Thomas O’Connor, 51, a building company director, was convicted of tax fraud in 2007 in the UK. While on bail, he absconded to Ireland. The UK courts issued an EAW and O’Connor was duly arrested by the Irish police. At first instance, a Dublin court granted the EAW request. O’Connor appealed against the court order and eventually his case came before Ireland’s Supreme Court. The Supreme Court allowed the appeal, arguing that, were the extradition granted, O’Connor would still be serving his sentence while the UK would have withdrawn from the jurisdiction of the European Court of Justice, in effect delivering O’Connor to a country outside the EAW jurisdiction and possibly robbing him of recourse to the European Court.
The Irish Court also referred the case to Luxemburg since the issues raised have wider implications and it will have the final say on the mater. However, given the clear-cut nature of the main issue, it is likely that other EU nations will follow the reasoning of the Irish court.

Whitehall cock-up

Britain is very keen to retain the EAW regime and declared its intention to stay with the scheme within weeks of the Brexit referendum in 2016.
Many of its criminals have a tendency to flee its jurisdiction, often for sunnier climes on the south coast of Spain. It is also a cheap and efficient way to get rid of criminal foreign nationals. Brexiters tend also to be hard on crime so no political price to be paid for “remaining in Europe” on this issue.
Didn’t anyone in government realise that withdrawing from European law and its judicial structures might pose a serious problem and strike at the legal foundations of European cross-border law enforcement? Apparently not, amazing as it may seem for a country that prides itself on the rule of law and judicial oversight!
In March last year, Home Secretary Amber Rudd told Parliament that she ruled out any possibility of Britain leaving the EAW mechanism describing it as “an effective tool and that is absolutely essential to delivering effective judgment to the murderers, rapists and paedophiles.” But Lord Paddick, once a high-ranking officer in the Metropolitan Police, was quick to point out the obvious “The Government has to explain how this can be done without European Court of Justice oversight and common data standards.”
As late as September 2017 the UK issued a policy paper – Security, law enforcement and criminal justice: a future partnership paper – that made a strong commitment to remaining within the structures of European law enforcement including, Europol’s 2017 Serious and Organised Crime Threat Assessment, Passenger Name Records (PNR) data collection, the Schengen Information System Alert system, Europol´s Internet Referral Unit (IRU), Serious and Organised Crime Threat Assessment, the Joint Cybercrime Action Taskforce, PrĂ¼m (a system for rapid law enforcement information exchange on fingerprints, DNA and Vehicle Registration Data), Eurodac (a mechanism for sharing fingerprint data for asylum and law enforcement purposes), etc. The 20-page paper firmly asserts that law enforcement after Brexit it will be “business as usual” – but fails to consider any legal issue. Within two months of the paper’s publication, the Irish Times was reporting that EAW cases at the Irish Courts might face problems.

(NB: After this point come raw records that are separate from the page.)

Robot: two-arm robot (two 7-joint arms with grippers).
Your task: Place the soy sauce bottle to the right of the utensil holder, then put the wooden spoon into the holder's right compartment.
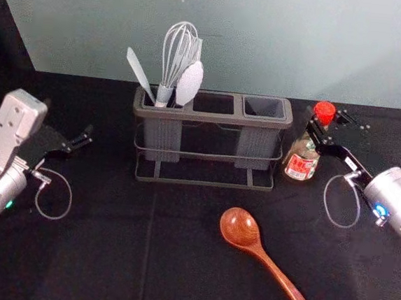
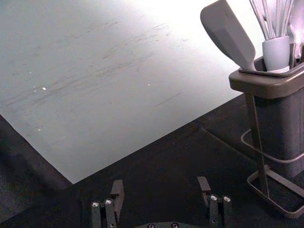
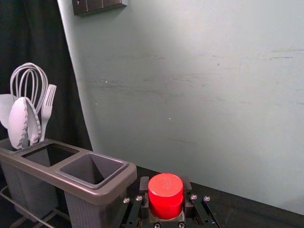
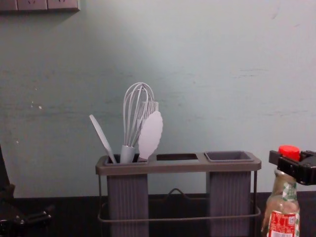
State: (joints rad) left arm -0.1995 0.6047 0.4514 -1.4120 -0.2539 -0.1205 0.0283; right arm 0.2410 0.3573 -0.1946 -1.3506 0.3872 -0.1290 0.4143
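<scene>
My right gripper (image 1: pixel 322 127) is shut on the neck of the soy sauce bottle (image 1: pixel 302 163), just right of the utensil holder (image 1: pixel 215 101). In the right wrist view, the right gripper (image 3: pixel 165 186) has its fingers against both sides below the red cap (image 3: pixel 166 190). The chest view shows the bottle (image 4: pixel 284 219) leaning slightly, its base hidden. The wooden spoon (image 1: pixel 241 229) lies in front of the holder, handle toward the front right. My left gripper (image 1: pixel 71 143) hangs idle left of the holder; in its wrist view, the left gripper (image 2: pixel 160 186) is open and holds nothing.
A whisk (image 1: pixel 177 57), a white spatula (image 1: pixel 140 73) and other pale utensils stand in the holder's left compartment. Its right compartment (image 1: pixel 264 108) has nothing in it. Behind the black-covered table (image 1: pixel 100 253) rises a pale wall (image 1: pixel 266 36).
</scene>
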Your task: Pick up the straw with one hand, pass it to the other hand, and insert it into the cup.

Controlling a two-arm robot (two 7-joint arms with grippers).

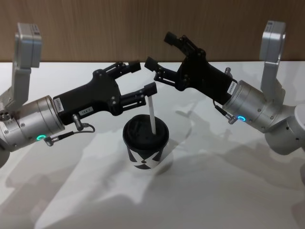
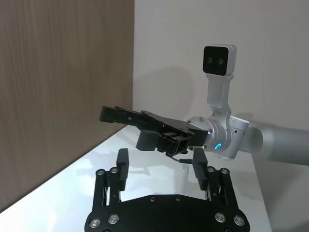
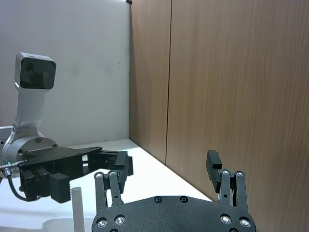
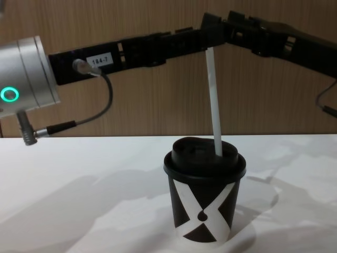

As a consequence, the Irish Court’s ruling has serious implications for crime in the UK. The internet and cross-border economic activities allow criminals to commit offences in the UK from the safety of a number of European countries beyond the reach of the British police. Likewise, any British criminal who does not fancy facing serving a hefty sentence is now only a plane or train ticket away from freedom. Why should any European police force spend valuable resources monitoring and tracking British criminals abroad if they cannot be extradited? Many other law enforcement facilities and activities are likely to be affected because all of them are subject to the legal oversight of European law and its judicial institutions.
So, soon it will no longer be true that Scotland Yard always gets its man.